They Say the Medlar Fruit Ripens by its Own Corruption

fiction by RL Summerling

‘Medlar Fruit’, art custom made by Kimberlee Frederick, @hekateinhiding (twitter), @unrealcitypdx (instagram). Used with permission of the artist.

Open-arse, that's the Mediaeval name for the medlar fruit. A scholar should pride themselves on being well versed in Old English colloquialisms. I remember this term when I find the woman on May Day, the heady stench of shit emanating from her corpse. She is nude, quince sized, bruised, with long damson hair that would make perfect material for nesting. I snatch her from the forest floor and ascend. I have never devoured something magical before. Surely I deserve a little bonne bouche. Decay makes medlars sweeter, so I leave the woman to blett in the birdhouse. This isn’t some snack of acorns I’d wolf down, it's a culinary experiment. I’m clever like that.

Mottled skin turns cherry black, her tiny muscles putrefy into jam and she smells so sticky and divine I want to gobble her up. The flies, too, crave her sweetness. They buzz with incessant desire, a needling that slips  under my claws. Just a nip, please squire, they beg.

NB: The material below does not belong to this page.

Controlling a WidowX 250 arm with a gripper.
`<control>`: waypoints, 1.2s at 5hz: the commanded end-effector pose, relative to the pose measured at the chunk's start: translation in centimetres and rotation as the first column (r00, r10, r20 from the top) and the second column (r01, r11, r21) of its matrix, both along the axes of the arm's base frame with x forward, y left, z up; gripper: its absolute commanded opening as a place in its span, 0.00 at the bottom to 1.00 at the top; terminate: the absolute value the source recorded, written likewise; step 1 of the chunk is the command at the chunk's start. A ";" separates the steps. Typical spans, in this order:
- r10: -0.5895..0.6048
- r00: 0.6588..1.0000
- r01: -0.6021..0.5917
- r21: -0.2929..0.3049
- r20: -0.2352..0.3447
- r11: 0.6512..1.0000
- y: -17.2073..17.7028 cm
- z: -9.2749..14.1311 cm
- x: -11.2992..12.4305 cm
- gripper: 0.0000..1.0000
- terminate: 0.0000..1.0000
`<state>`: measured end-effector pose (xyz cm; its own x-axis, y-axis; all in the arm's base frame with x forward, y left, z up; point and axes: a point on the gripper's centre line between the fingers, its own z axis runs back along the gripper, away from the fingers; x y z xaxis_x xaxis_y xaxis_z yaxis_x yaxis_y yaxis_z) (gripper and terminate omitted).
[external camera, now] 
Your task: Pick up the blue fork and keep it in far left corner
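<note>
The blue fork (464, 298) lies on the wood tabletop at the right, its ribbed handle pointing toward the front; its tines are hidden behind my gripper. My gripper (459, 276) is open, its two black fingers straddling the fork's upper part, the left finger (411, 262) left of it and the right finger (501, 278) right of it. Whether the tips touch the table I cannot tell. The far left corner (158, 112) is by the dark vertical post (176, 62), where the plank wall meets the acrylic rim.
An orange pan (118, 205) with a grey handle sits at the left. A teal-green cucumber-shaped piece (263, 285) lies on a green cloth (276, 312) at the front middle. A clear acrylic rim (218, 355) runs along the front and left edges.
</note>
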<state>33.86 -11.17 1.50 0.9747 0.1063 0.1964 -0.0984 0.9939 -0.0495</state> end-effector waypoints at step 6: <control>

I understand, they wish to slake their thirst, but one featherlight touch and she will burst, spraying the walls with a patina of syrupy entrails. Did you know the ability to delay pleasure is an indicator of intelligence? Have patience brothers, I caw. The time of feasting is almost upon us.

Everything is blooming most violently on the day I decide to eat her. Picking the right moment requires a certain amount of judgement; if I take her too soon she’ll be underripe but leaving her longer is a risk. I’m nervous. It’s quite silly, a predator like me should not hesitate to take one’s quarry. I stab my beak into her distended stomach and it lets out a satisfying pop. I suck out her guts and taste delectable ambrosia, treacle on my tongue. Rotting magic fills my stomach and leaves me thrumming. And then a change, an augmentation, molars growing inside my beak, and I gnash and tear at gristle until I reach her core.

I stumble out of the birdhouse into the noonday heat, full of honeyed decay. Sun drunk, I am giddy and all apart. I had not anticipated such a potent fermentation. Grinding my new teeth together, I launch myself from the branch, spiralling up into cerulean. The flies follow me like tiny angels. The world below me contracts and I soar until my feathers catch alight and I burn cruciform in the white spring sun. Euphoria charges through me. God is dead, brothers, I smile at the flies, teeth glinting in the sun as flames lick my feathers. CORVUS REX. I am your crow king.